> Work instruction: Report how many lines below contain the word "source", and give only that number.

┌──

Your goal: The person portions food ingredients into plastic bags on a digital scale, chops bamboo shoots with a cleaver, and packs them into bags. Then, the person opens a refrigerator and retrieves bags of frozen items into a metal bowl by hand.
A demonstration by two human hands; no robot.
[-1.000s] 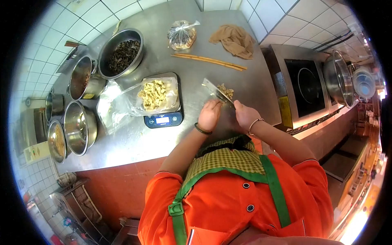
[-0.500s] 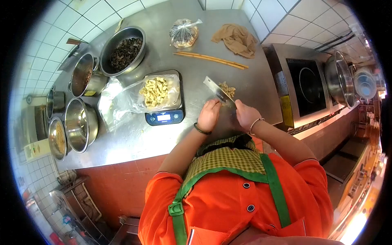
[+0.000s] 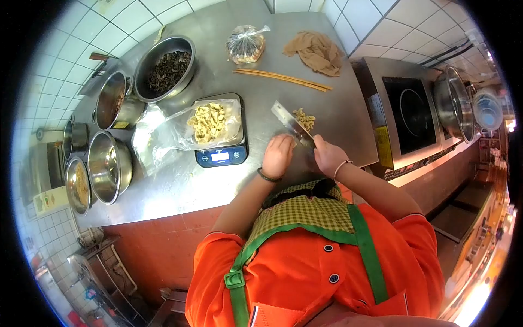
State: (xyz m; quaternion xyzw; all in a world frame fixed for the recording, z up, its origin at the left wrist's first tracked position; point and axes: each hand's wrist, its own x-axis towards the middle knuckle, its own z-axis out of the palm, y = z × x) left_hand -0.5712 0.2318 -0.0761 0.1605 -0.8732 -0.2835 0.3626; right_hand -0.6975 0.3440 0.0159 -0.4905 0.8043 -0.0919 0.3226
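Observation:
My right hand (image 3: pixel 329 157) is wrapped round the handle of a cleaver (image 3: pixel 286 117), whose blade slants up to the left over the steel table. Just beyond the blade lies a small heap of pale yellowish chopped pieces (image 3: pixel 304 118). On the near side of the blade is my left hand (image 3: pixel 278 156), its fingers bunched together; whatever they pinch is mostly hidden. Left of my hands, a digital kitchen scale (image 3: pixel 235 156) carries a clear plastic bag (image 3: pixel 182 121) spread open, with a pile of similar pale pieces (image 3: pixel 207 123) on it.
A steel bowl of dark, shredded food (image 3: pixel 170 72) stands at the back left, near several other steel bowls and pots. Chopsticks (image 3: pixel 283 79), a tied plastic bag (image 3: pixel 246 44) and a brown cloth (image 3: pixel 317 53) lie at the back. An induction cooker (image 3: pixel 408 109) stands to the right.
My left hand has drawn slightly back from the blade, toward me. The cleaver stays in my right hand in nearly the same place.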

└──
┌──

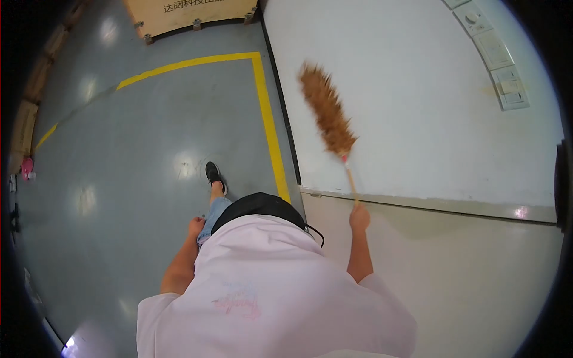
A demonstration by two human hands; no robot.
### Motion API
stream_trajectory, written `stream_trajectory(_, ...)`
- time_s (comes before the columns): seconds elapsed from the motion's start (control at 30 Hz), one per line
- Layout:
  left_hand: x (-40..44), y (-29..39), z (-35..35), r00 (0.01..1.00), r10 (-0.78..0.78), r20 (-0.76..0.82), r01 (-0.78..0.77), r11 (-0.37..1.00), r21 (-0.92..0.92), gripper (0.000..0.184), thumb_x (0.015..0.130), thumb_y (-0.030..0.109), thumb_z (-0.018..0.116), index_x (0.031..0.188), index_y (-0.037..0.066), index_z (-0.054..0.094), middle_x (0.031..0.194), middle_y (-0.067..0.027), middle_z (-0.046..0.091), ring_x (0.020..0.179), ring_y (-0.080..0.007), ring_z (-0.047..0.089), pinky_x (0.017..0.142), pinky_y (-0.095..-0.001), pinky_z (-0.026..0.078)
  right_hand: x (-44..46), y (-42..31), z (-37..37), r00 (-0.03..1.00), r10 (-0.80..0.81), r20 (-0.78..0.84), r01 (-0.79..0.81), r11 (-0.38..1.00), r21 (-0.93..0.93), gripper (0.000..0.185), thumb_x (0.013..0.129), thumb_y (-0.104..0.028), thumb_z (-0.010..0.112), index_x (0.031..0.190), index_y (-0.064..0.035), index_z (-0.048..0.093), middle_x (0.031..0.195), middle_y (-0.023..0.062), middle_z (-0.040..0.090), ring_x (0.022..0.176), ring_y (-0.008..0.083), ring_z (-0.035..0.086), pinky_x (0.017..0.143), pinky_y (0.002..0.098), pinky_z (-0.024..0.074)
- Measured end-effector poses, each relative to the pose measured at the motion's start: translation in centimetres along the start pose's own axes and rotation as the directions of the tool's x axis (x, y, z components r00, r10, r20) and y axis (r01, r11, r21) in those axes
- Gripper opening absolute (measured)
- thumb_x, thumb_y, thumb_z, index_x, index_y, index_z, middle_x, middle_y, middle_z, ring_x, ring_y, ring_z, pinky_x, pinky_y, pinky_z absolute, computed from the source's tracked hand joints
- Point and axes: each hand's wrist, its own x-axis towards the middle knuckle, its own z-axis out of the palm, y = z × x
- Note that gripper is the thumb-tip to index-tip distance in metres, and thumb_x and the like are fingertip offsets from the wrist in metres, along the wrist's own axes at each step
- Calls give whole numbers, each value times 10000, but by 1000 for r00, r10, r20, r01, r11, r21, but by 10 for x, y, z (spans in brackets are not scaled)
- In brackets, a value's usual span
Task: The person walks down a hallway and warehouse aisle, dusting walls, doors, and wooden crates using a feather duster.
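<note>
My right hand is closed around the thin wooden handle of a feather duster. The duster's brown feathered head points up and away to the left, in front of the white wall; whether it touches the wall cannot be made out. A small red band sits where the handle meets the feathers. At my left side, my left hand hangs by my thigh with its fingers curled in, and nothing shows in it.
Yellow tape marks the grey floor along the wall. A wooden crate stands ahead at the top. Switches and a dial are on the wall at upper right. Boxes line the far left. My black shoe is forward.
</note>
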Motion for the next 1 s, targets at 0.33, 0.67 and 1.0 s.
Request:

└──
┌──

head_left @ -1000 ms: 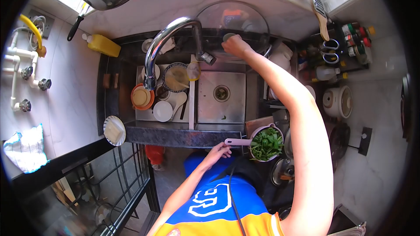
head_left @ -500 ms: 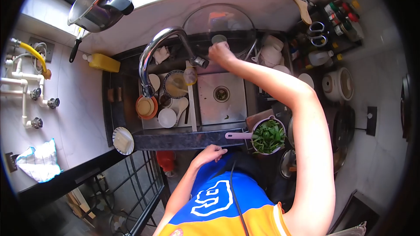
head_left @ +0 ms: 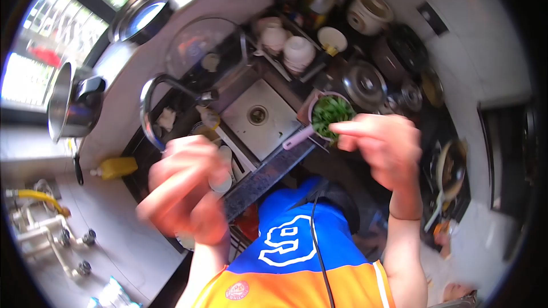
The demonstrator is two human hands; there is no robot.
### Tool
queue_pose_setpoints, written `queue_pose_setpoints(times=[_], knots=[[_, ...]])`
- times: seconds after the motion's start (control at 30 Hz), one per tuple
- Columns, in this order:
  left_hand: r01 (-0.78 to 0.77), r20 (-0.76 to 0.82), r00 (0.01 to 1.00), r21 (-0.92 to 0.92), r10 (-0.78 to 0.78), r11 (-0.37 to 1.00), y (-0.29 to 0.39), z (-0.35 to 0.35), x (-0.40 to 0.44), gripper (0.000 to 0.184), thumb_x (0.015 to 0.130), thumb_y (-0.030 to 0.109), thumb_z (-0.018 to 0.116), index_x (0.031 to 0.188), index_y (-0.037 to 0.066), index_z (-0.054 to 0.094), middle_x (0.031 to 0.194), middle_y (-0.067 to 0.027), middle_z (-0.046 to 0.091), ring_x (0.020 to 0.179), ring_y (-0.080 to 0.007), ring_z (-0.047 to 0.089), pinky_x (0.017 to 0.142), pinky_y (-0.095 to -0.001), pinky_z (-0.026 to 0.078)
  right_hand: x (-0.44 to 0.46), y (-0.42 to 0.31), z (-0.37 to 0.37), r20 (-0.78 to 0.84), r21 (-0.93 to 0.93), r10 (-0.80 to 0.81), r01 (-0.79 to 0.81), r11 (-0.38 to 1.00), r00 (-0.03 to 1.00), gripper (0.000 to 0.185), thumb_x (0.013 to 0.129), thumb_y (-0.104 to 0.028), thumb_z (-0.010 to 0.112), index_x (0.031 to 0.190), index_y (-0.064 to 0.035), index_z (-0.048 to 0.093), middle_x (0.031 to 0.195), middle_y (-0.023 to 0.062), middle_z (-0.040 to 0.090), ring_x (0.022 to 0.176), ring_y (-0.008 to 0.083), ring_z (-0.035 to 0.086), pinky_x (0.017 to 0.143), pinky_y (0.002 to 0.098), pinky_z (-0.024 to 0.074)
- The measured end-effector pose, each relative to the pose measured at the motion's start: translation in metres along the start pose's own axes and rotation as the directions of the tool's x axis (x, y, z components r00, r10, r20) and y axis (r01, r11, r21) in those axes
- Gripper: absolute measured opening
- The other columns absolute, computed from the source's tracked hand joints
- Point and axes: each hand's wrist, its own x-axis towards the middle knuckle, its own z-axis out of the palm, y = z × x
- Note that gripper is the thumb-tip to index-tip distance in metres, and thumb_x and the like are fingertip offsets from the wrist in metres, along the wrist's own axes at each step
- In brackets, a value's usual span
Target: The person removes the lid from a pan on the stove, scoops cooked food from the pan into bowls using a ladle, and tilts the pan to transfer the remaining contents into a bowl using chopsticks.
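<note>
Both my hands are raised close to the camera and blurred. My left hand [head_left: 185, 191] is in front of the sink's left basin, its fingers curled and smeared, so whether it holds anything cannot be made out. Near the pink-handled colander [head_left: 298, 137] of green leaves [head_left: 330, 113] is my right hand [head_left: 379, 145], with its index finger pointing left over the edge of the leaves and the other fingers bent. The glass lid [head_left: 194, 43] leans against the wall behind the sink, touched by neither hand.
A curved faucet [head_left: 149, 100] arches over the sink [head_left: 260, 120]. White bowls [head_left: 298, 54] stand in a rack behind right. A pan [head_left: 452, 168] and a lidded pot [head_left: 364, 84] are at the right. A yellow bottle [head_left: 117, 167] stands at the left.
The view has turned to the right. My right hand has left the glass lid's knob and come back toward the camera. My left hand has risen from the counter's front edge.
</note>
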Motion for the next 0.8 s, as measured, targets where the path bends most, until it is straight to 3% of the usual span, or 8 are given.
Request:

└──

> Task response: 2